Endocrinology, Vol 128, 885-890, Copyright © 1991 by Endocrine Society

ARTICLES

Failure of insulin-like growth factor-I (IGF-I) infusion to promote growth in protein-restricted rats despite normalization of serum IGF-I concentrations

JP Thissen, LE Underwood, D Maiter, M Maes, DR Clemmons and JM Ketelslegers
Department of Pediatrics, School of Medicine, University of North Carolina, Chapel Hill 27599.

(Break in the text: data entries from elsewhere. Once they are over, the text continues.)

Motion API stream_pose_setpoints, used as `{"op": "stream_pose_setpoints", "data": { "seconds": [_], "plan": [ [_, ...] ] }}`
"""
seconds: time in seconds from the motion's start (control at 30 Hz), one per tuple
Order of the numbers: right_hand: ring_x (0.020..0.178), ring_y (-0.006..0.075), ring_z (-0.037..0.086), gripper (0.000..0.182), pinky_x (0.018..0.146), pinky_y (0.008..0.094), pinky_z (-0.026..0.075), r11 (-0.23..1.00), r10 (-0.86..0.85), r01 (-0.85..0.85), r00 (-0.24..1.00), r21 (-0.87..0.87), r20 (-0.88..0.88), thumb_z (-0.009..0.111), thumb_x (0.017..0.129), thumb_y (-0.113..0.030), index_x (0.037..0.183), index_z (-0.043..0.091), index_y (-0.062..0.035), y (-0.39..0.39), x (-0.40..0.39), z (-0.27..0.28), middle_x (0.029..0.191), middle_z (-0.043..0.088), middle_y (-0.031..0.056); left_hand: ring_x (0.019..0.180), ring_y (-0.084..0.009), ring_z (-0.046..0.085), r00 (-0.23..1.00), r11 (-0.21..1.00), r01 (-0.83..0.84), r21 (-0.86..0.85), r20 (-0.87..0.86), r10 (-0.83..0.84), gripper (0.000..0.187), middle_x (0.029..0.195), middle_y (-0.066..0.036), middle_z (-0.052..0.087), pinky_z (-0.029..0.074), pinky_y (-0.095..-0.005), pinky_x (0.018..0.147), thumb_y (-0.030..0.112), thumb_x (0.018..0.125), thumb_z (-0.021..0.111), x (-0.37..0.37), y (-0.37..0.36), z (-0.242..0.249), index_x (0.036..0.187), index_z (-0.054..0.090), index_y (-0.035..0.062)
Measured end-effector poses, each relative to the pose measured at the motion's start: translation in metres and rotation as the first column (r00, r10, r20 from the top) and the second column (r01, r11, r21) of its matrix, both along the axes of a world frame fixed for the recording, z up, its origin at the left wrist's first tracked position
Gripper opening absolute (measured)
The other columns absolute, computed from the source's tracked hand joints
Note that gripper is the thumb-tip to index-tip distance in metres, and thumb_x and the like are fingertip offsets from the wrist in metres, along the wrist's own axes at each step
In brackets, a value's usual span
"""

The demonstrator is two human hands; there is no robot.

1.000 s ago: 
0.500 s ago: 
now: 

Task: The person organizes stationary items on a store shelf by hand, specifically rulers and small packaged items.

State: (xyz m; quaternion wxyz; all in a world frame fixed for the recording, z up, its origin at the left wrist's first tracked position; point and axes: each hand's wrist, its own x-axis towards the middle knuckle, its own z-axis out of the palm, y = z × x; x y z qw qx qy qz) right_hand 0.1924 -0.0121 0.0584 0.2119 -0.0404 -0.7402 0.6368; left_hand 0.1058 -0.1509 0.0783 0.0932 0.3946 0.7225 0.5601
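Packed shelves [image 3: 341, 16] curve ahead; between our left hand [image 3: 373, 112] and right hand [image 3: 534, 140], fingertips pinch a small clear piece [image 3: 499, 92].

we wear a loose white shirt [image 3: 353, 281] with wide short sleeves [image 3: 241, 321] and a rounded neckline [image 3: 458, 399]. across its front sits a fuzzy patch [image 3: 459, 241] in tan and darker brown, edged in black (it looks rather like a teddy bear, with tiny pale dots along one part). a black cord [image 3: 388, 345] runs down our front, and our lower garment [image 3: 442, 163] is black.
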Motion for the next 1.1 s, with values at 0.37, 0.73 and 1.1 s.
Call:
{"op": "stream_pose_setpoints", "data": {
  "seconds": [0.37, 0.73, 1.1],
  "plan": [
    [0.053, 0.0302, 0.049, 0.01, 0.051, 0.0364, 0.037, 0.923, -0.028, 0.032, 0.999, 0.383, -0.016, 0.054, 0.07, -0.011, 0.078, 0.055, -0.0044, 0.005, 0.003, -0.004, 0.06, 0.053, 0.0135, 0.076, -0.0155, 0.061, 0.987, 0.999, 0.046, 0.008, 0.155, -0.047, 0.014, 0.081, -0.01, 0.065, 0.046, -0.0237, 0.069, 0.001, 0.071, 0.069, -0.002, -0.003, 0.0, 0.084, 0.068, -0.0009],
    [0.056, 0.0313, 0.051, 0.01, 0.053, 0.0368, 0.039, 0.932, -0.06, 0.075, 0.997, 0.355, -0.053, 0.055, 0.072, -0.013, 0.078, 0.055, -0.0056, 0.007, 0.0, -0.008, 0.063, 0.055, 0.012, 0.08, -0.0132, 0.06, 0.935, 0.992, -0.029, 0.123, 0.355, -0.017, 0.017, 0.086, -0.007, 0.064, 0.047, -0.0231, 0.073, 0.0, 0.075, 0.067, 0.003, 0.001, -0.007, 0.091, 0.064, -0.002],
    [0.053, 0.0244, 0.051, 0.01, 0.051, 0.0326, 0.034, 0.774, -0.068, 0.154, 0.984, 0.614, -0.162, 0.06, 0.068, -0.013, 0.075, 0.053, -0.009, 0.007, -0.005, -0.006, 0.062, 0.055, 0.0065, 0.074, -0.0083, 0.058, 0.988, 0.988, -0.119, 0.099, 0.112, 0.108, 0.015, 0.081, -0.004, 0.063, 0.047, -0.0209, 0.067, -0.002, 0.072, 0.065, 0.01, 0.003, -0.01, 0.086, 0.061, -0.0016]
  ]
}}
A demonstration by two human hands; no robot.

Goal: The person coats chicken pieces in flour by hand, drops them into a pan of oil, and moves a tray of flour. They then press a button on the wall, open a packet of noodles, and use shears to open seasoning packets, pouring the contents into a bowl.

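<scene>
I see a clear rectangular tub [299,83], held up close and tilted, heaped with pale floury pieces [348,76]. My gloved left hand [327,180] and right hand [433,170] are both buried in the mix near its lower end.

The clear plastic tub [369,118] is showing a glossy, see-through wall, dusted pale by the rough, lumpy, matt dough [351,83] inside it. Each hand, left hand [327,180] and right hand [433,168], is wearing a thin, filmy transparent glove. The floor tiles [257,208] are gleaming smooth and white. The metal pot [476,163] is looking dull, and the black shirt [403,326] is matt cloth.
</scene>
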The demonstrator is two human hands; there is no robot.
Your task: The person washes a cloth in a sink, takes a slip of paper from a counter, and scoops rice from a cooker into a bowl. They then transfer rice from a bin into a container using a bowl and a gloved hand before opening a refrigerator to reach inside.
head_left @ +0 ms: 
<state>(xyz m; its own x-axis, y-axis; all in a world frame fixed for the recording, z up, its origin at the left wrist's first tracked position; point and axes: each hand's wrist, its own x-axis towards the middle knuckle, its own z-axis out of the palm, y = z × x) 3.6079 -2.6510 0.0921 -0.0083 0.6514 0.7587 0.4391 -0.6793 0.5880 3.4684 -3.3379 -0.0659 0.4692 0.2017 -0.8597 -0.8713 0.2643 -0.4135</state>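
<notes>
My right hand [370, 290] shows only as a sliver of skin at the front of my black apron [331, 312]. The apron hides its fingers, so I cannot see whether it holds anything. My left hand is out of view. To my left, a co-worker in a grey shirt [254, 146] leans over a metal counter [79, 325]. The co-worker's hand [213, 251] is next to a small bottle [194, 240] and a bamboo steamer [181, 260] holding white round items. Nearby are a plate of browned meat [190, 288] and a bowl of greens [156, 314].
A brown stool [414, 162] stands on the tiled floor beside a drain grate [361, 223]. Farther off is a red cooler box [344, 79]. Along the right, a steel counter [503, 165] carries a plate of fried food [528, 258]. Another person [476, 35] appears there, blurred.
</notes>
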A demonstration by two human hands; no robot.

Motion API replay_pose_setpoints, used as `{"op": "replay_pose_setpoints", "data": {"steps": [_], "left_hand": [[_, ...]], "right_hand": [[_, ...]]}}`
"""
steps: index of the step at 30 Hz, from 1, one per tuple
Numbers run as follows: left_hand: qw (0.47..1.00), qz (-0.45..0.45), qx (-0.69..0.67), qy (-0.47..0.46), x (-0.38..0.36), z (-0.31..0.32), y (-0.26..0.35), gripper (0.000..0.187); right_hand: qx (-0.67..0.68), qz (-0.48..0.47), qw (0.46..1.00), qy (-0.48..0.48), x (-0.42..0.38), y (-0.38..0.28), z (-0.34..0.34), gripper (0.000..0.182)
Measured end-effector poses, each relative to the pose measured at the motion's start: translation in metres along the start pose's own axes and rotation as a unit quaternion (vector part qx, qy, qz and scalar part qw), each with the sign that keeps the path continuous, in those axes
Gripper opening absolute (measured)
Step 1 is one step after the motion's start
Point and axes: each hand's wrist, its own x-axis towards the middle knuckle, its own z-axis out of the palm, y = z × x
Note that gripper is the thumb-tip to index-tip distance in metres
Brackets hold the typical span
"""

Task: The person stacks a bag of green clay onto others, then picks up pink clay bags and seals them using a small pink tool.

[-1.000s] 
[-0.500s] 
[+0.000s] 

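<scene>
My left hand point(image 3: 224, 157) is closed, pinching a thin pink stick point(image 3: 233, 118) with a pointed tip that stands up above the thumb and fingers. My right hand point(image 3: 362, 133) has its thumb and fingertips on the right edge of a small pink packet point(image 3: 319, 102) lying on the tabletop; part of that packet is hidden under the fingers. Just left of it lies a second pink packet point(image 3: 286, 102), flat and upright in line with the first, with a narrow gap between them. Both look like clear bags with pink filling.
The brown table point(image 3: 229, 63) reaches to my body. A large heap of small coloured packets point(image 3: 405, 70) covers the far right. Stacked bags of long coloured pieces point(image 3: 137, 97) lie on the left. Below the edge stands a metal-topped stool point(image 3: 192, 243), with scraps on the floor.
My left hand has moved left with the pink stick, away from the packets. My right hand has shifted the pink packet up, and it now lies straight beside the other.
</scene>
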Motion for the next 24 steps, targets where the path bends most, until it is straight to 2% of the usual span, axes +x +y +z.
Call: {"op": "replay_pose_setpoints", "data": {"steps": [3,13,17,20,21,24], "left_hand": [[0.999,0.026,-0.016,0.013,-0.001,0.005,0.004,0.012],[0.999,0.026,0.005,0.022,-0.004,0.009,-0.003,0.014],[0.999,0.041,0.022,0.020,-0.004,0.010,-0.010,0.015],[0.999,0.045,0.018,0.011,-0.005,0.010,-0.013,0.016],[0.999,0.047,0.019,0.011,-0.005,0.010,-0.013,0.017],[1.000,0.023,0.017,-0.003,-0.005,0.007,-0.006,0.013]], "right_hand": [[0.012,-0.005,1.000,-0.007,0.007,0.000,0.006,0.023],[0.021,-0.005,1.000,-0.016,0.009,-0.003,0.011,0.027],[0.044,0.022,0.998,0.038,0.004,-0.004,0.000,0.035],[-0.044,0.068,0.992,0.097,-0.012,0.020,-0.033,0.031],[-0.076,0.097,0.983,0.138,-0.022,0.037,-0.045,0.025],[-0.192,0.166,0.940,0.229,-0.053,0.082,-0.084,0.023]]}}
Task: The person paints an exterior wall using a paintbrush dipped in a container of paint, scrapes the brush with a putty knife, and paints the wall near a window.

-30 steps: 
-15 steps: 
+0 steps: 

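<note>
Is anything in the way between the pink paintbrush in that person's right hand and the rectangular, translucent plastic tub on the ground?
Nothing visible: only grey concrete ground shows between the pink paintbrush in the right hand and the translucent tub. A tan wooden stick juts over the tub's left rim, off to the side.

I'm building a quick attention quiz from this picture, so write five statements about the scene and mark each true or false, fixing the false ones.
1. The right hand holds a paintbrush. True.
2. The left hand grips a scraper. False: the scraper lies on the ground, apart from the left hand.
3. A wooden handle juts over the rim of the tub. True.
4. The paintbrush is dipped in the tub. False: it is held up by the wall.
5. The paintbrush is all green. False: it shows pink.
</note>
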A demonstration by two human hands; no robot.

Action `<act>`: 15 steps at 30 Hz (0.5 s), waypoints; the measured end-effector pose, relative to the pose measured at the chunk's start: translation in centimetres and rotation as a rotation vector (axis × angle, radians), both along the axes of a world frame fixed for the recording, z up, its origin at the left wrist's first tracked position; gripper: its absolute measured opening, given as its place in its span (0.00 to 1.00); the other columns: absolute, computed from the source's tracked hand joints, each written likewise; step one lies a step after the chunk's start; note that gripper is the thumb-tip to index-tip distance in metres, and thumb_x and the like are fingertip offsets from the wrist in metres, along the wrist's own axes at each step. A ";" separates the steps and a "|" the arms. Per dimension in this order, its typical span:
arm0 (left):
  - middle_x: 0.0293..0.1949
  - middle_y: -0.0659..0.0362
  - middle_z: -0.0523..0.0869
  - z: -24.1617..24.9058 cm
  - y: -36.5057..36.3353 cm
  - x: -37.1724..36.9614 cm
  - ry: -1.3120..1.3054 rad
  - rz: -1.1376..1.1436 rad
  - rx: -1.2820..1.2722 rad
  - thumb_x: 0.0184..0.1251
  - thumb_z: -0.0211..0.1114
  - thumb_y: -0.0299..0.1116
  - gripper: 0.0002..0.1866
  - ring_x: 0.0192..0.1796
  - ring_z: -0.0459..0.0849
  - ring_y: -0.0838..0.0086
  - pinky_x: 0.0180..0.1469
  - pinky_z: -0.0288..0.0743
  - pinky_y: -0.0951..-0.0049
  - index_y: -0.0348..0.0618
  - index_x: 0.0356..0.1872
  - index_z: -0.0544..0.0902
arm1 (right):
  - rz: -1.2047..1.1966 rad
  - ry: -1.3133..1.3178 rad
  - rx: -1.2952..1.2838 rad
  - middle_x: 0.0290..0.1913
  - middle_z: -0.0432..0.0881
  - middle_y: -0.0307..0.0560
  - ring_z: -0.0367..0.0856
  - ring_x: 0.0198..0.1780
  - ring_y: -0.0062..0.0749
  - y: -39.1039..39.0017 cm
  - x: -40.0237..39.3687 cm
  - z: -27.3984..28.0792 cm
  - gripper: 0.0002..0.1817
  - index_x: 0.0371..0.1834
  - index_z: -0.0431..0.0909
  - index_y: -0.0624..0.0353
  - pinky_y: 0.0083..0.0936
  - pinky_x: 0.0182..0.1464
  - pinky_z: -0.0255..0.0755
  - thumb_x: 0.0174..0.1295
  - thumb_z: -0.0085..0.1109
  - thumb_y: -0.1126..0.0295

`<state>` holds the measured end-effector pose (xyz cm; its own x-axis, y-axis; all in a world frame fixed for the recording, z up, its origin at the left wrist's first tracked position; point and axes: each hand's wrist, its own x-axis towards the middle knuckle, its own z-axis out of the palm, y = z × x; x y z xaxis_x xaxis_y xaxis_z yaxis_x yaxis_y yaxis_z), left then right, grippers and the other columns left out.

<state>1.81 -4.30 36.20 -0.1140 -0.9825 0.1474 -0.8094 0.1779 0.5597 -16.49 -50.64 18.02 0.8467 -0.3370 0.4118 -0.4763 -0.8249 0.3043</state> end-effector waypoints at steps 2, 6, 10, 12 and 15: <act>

Dietary protein restriction in young rats induces GH resistance characterized by growth arrest and low serum insulin-like growth factor- I (IGF-I) concentrations. To determine whether the low serum IGF-I concentrations are responsible for the stunted growth, we infused 4- week-old protein-restricted rats with recombinant human IGF-I (300 micrograms/day) or rat GH (200 micrograms/100 g body wt/day) by osmotic minipump for 1 week. Despite the normalization of serum IGF-I concentrations by IGF-I infusion, carcass growth was not stimulated. In contrast, growth of the spleen and kidney was enhanced (+45% and +28%, respectively). Serum IGF-binding protein 3 (IGFBP-3), the principal carrier of IGF-I in the serum at this age, is decreased by 34% in protein-restricted animals and restored to normal by IGF-I infusion. Contrary to the selective effects of IGF-I on growth of protein- restricted rats, well nourished hypophysectomized rats infused with 150 micrograms/day recombinant human IGF-I showed a significant growth response, including carcass and organ growth and normalization of IGFBP- 3 values. These responses indicate that our IGF-I preparation and mode of delivery were effective. We conclude that: 1) dietary protein restriction causes organ-specific resistance to the growth-promoting properties of exogenous IGF-I; 2) IGF-I mediates the stimulatory effects of growth hormone on IGFBP-3 synthesis; and 3) the absence of carcass growth in the presence of normal serum IGF-I concentrations during infusion of IGF-I suggests that the growth arrest that accompanies protein restriction is mediated in part by resistance to IGF-I.